Ou construção nova ou reconstrução da antiga, este templo já não foi levantado por particulares como coisa sua, mas pelo bispo com a ajuda dos vizinhos, cujas necessidades ia servir.

Se a construção fosse feita por particular, como tantas dos séculos IX e X, não deixaria a lápide de mencionar o seu nome, nem este consentiria na omissão, pondo em dúvida os seus direitos. Creio assim que o templo foi obra colectiva do bispo e do povo. A freguesia levantava-se para a vida política da nação em sua infância.

A inscrição diz-nos ainda mais alguma coisa. Se a igreja foi sagrada pelo bispo D. Miguel de Coimbra, significa isto que tinham cessado os direitos do Mosteiro do Lorvão, ao qual a igreja tinha sido doada em 961 por Enderquina Pala, Como? É natural que os direitos do Mosteiro de Lorvão, depois da passagem de Almançor, se tivessem tornado precários com a destruição do templo, mas esta circunstância não legitimava os direitos do bispo. Na verdade, estes têm mais sólido fundamento, que foi a doação feita à Sé de Coimbra do Mosteiro de Lorvão pelo Conde D. Henrique «.. ..damus supradictum coenobium cum suis adjectionibus cunctis quae ad illud pertinent, tam ecclesiaria quam laicalia, terras, villas culta et inculta, et omnia quae scripta sunt in testamentis ejusdem Coenobi praedicti...».

O novo templo ficava, assim, integrado na disciplina geral da igreja, na subordinação do bispo, em que se manteve até o seu desaparecimento.

Diz a inscrição que a igreja foi sagrada pelo bispo per manus Veremundi. Alguns traduzem estas palavras por «a instâncias de Veremundo» para desta maneira dar a / 173 / sagração como feita directamente pelo bispo. Não me parece que tenham razão. A significação daquelas palavras é mesmo por mãos de, e isto quer dizer que a igreja foi sagrada pelo tal Veremundo, representando o bispo. Igual expressão se encontra noutros documentos, como no da consagração da igreja de S. João de Tarouca por João, arcebispo de Braga, e D. Pedro Sénior, bispo do Porto: − «Era 1207 − 15 kal. Junii − dedicate fuit eclesia ista per manus Joannis Bracharensis Archiepiscopi et Petri 3.º Portugalensis...»
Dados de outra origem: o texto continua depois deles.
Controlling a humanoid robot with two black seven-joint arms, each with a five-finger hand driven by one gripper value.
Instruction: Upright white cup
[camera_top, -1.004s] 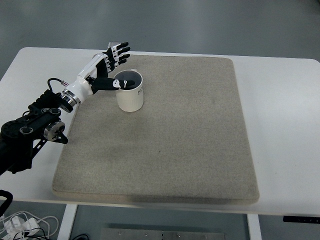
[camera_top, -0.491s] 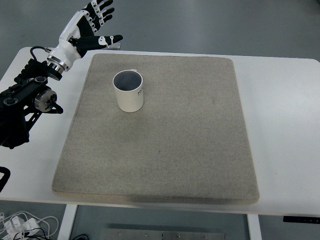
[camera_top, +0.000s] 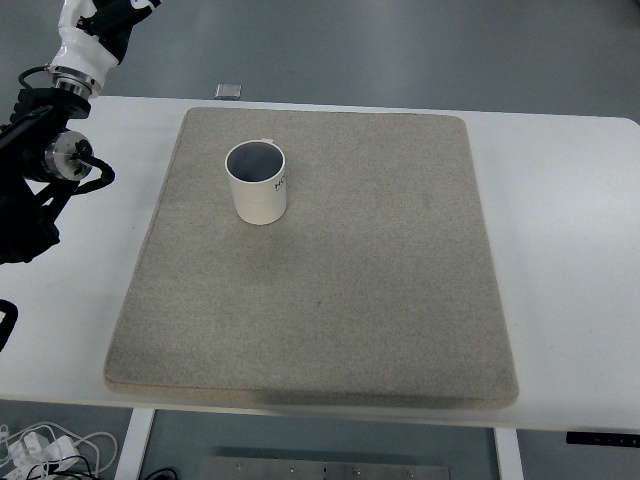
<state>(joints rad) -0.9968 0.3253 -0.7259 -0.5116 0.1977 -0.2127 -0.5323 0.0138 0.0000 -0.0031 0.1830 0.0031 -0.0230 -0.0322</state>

A alma da freguesia, gerada e fortalecida no convívio e desenvolvimento da vila romana, sobreviveu ao fraccionamento desta na reconquista, para agora lhe congregar de novo as partes na configuração geográfica com que havia de atravessar os séculos. O bispo D. Miguel, consagrando a igreja de Santa Maria de Lamas, dizia às povoações vizinhas, já de há muito espiritualmente unidas, que aquele templo lhes marcava o seu lugar no reino de Deus, como as confrontações antigas lhe definiam a posição no reino da terra, conquistado e organizado por Afonso Henriques. Deus. Pátria. Rei.

Não devemos estranhar que a igreja não fosse directamente sagrada pelo bispo. Naquele longínquo passado, os bispos pouco tempo assistiam na sede das suas dioceses. Viviam na corte, onde quer que ela estivesse, acompanhando os reis nas suas frequentes viagens. Em Setembro de 1169, D. Afonso Henriques concedeu foral a Linhares. Não diz a escritura o lugar em que foi feita, mas é de presumir que fosse em Coimbra, onde foram outorgados outros na mesma época. A ela estavam presentes, e confirmam, os filhos do rei D. João; arcebispo de Braga; Gonçalvo, bispo de Viseu; D. Mendo, bispo de Lamego; D. Miguel, bispo de Coimbra; D. Pedro, bispo do Porto; D. Álvaro, bispo de Lisboa; D. Soeiro, bispo de Évora. Isto significa que nesta data todos os bispos de Portugal estavam junto da corte. Em Março de 1170, a corte permanecia ainda em Coimbra, porque nesse mês e ano foi concedida a carta de foral aos mouros forros de Lisboa, Almada, Palmela, Alcazar, com a assinatura do rei e de seu filho D. Sancho, confirmando os 'bispos, e entre eles D. Miguel.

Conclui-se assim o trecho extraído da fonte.